Aux termes du 2) du I de l’article UE 12 du règlement du plan local d’urbanisme de Saint-Malo : « (…) / Taille des places / Les places de stationnement doivent avoir pour dimensions minimales 2.30 mètres sur 5 mètres avec un dégagement minimum de 5 mètres pour permettre les manœuvres. Ces dimensions doivent être libres de tout encombrement par des murs et des piliers. (…) ».
Pour les mêmes motifs que ceux retenus au point 5, le moyen tiré de la méconnaissance de l’article UE 12 du règlement du plan local d’urbanisme de Saint-Malo, qui repose sur la même argumentation que le moyen tiré de la contradiction entachant le dossier de demande de permis de construire, doit être écarté, sans qu’il soit besoin d’en examiner la recevabilité au titre de l’article R. 600-5 du code de l’urbanisme.
Il résulte de tout ce qui précède que Mme F…, M. et Mme I… et M. B… ne sont fondés à demander l’annulation ni de l’arrêté du 17 novembre 2023 par lequel le maire de Saint-Malo a délivré un permis de construire à la SNC La Flourie ni des décisions du 26 mars 2024 par lesquelles leurs recours gracieux ont été rejetés.
Sur les frais liés au litige :
Les dispositions de l’article L. 761-1 du code de justice administrative font obstacle à ce que la commune de Saint-Malo, qui n’a pas la qualité de partie perdante, verse aux requérants la somme que ceux-ci réclament au titre des frais exposés par eux et non compris dans les dépens.
Il y a lieu, dans les circonstances de l’espèce, de mettre à la charge de Mme F…, M. et Mme I… et M. B…, au titre de l’article L. 761-1 du code de justice administrative, une somme de 1 000 euros à verser à la commune de Saint-Malo, et une somme de 1 000 euros à verser à la SNC La Flourie.
DÉCIDE :
Article 1er : La requête de Mme F… et autres est rejetée.
Article 2 : Mme F…, M. et Mme I… et M. B… verseront à la commune de Saint-Malo la somme de 1 000 euros et à la SNC La Flourie la somme de 1 000 euros au titre de l’article L. 761-1 du code de justice administrative.
Article 3 : Le présent jugement sera notifié à Mme G… F…, représentante unique, pour l’ensemble des requérants, à la commune de Saint-Malo et à la SNC La Flourie.

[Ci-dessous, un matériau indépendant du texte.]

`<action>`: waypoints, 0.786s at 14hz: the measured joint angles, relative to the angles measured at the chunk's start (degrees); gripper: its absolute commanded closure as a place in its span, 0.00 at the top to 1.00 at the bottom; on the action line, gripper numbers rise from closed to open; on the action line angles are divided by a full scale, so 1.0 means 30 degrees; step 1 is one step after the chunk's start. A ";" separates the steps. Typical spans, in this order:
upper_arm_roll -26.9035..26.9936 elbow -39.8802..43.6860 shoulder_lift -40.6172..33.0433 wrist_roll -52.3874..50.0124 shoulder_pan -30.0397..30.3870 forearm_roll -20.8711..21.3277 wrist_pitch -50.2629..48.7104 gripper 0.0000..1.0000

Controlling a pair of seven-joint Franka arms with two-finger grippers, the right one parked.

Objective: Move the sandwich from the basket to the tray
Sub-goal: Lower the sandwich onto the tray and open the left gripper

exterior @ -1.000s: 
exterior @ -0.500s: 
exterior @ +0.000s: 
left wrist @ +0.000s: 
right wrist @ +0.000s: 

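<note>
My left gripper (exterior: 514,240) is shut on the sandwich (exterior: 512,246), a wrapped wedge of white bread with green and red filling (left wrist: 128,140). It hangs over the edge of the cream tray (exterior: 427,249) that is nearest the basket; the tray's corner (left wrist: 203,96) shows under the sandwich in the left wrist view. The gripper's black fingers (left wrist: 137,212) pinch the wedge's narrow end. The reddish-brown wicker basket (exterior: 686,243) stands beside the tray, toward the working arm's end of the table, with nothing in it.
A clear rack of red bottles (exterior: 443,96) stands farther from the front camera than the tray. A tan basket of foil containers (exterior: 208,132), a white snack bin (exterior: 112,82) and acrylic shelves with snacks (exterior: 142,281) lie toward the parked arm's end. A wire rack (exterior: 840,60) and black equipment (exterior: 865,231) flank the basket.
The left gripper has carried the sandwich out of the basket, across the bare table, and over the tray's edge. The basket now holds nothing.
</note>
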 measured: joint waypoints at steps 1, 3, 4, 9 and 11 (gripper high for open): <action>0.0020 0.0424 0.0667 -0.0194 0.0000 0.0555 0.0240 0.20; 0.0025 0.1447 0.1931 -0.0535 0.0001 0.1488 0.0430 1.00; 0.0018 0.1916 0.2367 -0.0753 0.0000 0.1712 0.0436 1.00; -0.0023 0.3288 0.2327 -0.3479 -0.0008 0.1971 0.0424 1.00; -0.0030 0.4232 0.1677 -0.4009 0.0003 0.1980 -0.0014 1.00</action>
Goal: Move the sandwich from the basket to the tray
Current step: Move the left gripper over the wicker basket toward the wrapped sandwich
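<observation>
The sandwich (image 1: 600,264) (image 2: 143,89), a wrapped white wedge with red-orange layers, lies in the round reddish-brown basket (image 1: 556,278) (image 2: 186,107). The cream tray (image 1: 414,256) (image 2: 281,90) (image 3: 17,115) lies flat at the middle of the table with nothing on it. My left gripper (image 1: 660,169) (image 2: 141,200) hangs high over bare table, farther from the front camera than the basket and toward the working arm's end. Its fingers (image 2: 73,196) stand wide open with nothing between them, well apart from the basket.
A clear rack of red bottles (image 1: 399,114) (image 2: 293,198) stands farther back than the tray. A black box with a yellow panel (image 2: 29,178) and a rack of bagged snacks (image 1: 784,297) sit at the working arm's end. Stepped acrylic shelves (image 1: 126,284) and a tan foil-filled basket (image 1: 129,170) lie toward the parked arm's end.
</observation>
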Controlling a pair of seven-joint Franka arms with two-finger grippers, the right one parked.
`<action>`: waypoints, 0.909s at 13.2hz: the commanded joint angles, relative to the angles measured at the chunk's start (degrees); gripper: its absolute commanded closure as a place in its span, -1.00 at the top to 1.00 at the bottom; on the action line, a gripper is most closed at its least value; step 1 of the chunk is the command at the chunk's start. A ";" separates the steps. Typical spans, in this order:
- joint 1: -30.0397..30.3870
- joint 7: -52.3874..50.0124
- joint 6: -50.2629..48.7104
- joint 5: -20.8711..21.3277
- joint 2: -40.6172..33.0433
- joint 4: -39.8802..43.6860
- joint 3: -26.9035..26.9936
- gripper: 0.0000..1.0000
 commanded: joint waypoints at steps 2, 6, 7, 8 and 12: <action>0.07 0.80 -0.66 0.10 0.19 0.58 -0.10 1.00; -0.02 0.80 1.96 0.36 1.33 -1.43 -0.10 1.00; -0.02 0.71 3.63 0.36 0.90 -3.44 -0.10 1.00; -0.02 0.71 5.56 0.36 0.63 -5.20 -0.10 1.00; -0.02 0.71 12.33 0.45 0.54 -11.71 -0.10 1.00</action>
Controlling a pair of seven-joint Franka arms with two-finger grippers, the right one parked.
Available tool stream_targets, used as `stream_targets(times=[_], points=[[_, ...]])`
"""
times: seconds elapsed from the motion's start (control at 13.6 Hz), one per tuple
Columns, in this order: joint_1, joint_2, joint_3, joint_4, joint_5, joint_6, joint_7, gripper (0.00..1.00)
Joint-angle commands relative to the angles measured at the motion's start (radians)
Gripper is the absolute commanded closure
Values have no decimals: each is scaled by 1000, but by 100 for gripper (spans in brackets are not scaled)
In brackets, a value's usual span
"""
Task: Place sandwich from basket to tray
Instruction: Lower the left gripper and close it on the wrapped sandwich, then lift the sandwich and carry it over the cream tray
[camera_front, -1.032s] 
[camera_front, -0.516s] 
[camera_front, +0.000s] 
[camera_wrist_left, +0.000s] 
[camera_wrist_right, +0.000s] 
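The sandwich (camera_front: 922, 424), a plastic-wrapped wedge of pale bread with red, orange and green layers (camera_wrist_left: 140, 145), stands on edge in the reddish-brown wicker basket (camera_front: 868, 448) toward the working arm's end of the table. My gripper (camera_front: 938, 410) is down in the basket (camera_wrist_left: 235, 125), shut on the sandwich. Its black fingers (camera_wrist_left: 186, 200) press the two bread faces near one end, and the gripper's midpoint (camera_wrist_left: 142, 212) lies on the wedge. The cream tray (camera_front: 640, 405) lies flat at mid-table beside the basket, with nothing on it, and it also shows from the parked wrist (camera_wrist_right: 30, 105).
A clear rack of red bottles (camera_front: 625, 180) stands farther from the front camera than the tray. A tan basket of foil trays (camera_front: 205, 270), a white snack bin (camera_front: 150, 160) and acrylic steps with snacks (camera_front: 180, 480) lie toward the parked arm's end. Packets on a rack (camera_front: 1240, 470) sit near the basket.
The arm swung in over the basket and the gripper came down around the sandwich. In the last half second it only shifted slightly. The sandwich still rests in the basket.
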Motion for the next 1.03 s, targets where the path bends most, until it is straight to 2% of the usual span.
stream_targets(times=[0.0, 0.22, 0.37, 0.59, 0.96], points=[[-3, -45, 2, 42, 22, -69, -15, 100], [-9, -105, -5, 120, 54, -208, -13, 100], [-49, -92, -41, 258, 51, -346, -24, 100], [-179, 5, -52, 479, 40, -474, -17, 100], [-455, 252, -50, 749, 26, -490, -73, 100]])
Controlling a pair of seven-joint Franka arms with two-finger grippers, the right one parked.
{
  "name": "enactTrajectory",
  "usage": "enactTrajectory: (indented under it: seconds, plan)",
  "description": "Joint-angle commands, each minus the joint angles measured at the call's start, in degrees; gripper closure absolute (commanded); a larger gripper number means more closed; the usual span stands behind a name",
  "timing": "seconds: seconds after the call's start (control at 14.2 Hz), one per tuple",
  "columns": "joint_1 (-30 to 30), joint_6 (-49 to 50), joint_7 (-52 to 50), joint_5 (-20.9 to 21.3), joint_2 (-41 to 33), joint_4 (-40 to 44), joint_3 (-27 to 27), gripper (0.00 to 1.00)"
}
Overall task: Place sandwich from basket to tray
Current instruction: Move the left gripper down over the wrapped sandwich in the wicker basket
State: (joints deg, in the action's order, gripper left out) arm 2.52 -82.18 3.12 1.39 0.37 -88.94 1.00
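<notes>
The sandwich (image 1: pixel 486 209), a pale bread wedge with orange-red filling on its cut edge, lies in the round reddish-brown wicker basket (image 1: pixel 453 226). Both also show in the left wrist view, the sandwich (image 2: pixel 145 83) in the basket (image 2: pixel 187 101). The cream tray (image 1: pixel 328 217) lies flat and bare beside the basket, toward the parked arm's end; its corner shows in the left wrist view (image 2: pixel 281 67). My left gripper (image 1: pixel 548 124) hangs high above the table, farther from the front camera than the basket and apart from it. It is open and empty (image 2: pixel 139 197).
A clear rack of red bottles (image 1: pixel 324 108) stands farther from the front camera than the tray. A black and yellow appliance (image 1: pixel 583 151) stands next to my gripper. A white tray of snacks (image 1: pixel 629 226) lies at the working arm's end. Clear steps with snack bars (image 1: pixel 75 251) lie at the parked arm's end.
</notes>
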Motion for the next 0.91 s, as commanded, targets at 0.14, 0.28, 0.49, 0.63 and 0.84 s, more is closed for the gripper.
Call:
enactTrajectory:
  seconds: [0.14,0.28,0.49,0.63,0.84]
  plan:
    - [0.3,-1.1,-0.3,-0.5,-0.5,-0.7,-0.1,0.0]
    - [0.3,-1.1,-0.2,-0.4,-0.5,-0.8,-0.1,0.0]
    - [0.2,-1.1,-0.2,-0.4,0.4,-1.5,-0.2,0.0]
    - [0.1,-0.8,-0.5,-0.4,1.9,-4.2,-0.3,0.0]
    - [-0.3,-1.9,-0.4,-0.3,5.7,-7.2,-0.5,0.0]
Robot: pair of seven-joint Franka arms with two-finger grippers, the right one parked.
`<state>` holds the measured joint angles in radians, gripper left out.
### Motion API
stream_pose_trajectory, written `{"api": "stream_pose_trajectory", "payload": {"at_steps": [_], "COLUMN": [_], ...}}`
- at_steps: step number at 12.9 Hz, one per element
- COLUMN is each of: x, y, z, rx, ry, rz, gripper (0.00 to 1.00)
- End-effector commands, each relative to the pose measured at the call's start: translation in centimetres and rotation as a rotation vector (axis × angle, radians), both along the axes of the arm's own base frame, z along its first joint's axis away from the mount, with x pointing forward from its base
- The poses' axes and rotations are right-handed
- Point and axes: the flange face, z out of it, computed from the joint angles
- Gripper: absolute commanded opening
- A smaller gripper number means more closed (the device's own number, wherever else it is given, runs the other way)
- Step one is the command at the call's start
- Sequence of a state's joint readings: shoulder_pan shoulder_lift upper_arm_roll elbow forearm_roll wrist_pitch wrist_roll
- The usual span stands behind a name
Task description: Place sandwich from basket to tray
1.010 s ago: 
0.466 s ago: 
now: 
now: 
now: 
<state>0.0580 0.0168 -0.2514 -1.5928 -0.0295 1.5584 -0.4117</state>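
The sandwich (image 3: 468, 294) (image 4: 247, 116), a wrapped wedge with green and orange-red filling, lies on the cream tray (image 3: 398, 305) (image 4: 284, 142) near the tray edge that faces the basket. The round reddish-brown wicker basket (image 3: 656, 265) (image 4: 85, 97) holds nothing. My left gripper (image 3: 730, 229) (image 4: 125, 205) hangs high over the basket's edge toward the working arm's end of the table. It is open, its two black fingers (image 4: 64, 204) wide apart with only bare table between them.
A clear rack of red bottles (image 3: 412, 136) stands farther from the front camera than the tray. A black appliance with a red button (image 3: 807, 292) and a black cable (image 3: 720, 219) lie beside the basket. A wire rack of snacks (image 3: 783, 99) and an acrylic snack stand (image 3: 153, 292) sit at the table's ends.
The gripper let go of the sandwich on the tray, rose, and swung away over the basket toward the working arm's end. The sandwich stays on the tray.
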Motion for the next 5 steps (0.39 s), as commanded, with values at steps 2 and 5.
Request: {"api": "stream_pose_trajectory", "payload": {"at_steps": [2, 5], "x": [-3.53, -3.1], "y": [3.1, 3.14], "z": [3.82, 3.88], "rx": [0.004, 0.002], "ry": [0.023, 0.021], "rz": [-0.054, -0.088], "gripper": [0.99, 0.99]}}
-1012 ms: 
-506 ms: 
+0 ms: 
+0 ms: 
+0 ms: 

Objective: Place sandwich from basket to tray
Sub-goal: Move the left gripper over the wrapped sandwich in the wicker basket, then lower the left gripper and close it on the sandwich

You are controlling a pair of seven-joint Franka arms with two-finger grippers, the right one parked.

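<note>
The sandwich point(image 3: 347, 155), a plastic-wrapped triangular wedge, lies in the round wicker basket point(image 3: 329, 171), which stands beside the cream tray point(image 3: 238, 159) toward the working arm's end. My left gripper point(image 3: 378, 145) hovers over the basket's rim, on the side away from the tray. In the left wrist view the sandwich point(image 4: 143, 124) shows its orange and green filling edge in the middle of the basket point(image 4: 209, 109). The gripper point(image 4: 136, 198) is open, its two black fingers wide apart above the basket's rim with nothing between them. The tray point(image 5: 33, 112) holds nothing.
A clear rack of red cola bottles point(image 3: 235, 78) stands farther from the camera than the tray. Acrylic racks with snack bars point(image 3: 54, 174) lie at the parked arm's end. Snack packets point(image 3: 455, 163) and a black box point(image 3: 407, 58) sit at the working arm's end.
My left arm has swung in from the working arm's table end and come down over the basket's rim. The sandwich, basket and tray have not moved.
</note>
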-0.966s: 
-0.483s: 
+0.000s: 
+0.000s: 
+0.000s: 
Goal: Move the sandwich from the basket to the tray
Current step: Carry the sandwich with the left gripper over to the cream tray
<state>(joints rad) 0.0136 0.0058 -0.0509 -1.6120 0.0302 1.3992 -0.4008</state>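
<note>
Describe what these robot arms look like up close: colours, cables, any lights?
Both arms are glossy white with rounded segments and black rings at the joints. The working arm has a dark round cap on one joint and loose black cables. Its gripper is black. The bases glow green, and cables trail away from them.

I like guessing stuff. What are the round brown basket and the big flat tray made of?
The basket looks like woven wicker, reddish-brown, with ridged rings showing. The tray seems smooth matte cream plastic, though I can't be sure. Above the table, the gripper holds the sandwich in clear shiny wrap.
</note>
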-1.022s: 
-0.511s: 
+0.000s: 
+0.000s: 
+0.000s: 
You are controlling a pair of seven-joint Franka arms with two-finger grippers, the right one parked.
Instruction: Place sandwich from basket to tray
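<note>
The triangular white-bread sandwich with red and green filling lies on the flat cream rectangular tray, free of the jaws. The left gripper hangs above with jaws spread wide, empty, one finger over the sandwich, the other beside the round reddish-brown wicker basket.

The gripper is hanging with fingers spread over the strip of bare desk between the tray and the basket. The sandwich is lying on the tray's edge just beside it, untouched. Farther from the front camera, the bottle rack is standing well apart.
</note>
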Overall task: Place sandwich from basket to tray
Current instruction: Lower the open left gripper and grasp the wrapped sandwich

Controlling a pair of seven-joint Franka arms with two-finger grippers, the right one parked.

Délibéré après l’audience du 3 novembre 2025 à laquelle siégeaient :
M. Vennéguès, président,
Mme Pellerin, première conseillère,
M. Desbourdes, premier conseiller.
Rendu public par mise à disposition au greffe le 20 novembre 2025.
Le rapporteur,
signé
W. Desbourdes
Le président,
signé
P. Vennéguès
La greffière,
signé
I. Le Vaillant
La République mande et ordonne au préfet d’Ille-et-Vilaine en ce qui le concerne ou à tous commissaires de justice à ce requis en ce qui concerne les voies de droit commun contre les parties privées, de pourvoir à l’exécution de la présente décision.